The main thing to understand about diffractive optical elements (DFoi) is that they work on the principle of dispersion where light waves are used to modify an object’s energy, which in turn changes its shape as a result. It is generally known as a phase shifter. Therefore, they are primarily used in single-waveless laser systems for the purpose of creating diffraction patterns on surfaces. Apart from modifying an object’s shape, they can also focus the light for other purposes such as for illumination, etc.
Different types of diffractive optical elements
There are a few different types of diffractive optical elements available in laser manufacturing.
- The most common ones are those having a high index of curvature and high index of transmission. However, some are manufactured using metal rings, man rings, titanium rings and poly rings.

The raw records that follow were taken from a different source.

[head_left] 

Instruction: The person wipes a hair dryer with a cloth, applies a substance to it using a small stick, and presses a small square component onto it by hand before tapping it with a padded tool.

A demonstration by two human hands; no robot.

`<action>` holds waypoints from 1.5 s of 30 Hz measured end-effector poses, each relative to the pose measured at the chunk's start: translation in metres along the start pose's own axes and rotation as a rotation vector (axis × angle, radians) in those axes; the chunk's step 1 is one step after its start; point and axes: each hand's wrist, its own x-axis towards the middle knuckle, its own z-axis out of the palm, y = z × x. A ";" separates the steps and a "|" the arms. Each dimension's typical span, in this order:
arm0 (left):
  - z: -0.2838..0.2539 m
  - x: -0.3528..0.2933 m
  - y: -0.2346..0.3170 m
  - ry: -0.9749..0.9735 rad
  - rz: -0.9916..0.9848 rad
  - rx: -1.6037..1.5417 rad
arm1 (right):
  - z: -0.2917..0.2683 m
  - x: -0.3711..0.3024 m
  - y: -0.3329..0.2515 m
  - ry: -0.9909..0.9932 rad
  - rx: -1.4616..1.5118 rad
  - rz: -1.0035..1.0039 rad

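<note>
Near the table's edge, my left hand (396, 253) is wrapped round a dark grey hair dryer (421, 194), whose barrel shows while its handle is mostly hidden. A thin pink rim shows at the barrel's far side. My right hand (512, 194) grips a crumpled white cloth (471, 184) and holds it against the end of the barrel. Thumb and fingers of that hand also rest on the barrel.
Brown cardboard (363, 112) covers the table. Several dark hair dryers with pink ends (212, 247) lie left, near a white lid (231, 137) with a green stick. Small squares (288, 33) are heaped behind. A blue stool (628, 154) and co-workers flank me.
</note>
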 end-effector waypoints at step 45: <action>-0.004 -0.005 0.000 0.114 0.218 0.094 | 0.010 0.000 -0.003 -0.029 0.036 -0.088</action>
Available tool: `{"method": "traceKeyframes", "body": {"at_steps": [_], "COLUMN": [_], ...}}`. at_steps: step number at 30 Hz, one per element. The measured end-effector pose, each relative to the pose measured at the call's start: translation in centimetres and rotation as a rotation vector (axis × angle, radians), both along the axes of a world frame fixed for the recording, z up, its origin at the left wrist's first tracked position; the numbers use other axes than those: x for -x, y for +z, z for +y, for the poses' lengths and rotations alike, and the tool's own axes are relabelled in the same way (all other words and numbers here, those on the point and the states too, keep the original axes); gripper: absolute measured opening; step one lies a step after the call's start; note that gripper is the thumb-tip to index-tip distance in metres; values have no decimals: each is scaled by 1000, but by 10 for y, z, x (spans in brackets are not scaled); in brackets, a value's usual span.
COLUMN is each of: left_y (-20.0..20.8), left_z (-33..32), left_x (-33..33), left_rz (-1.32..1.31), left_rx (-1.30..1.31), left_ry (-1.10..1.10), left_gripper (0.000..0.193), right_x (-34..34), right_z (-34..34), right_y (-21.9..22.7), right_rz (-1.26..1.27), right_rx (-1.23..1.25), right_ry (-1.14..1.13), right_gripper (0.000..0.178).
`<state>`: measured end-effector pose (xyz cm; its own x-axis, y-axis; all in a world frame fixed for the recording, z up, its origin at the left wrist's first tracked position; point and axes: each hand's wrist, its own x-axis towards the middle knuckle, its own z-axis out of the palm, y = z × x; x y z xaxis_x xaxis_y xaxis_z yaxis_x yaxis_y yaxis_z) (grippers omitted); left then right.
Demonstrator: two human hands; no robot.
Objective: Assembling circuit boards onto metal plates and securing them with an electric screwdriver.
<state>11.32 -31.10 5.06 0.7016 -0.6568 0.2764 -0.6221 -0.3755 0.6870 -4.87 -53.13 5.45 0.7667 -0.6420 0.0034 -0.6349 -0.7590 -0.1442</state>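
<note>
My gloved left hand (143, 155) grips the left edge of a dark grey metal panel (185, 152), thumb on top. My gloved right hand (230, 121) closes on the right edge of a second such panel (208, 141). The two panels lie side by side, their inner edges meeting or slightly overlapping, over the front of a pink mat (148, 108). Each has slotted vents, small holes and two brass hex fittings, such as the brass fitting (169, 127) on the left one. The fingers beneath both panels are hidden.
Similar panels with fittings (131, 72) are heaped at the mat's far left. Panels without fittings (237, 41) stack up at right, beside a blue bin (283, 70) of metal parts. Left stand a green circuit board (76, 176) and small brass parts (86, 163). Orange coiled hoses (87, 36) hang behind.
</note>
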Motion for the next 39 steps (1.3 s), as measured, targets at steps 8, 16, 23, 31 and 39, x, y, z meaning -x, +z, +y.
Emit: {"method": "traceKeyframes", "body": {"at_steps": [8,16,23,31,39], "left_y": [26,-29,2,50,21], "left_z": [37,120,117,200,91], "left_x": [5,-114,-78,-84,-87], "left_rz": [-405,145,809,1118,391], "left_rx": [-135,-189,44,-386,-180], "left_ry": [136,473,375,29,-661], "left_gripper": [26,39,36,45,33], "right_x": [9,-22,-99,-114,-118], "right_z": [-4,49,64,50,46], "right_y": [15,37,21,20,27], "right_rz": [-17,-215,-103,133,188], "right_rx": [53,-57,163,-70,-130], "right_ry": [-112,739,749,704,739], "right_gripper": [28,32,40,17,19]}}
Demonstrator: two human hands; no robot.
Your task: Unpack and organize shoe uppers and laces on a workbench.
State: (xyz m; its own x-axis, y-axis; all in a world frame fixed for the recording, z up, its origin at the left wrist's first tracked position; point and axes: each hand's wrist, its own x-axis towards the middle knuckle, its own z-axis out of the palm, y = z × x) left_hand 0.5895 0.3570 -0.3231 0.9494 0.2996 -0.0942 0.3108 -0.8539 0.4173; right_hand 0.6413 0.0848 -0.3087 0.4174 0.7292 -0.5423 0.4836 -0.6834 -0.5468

- In addition to being used for adjusting the focus of a laser source, some lenses are also designed for photo correction, thermal and refractive enhancement, and to improve focus in astronomical photography.
Diffractive optical elements are basically used in fiber optic systems as well. However, because of their large bandwidth, they can be very useful for wide field lasers. One such application of them is in the manufacture of phase delays for laser sources. Phase delays are necessary for enabling certain wavelengths of light, which are required for generating laser pulses at a fixed frequency, to pass through a narrow path. In most cases, the spacing between these two waves is determined by a lens having a high index of curvature.
The major advantage of diffractive optical elements lies in their ability to introduce phase delays into a beam. As more waves get affected, the wavefront that reaches the output device experiences phase delays, which alter the shape of the transmitted wave. One of the most common applications of such a device is in the manufacturing of optical fibers, which are characterized by high optical transmission bandwidth and low power consumption.
One of the other important advantages of using diffractive optical elements in telecommunications is their ability to eliminate interference from multiple sources, which in turn improves the quality of the final transmitted signal. This is especially applicable in wavefront applications, where multiple waves may have an impact on the shape of the output device. For instance, when two microwave beams are incident on the same system, the produced image would have a horseshoe shape. However, when diffractive gratings are applied on the wavefront, there would be a flat top, which reduces any ‘bouncing’ effect, thereby ensuring that only the single wave or a specific wave’s energy is transmitted. Similarly, multi-layer cells in a fiber can help decrease the effects of wave multiplet, which occurs when multiple waves of different frequencies interact with the fiber.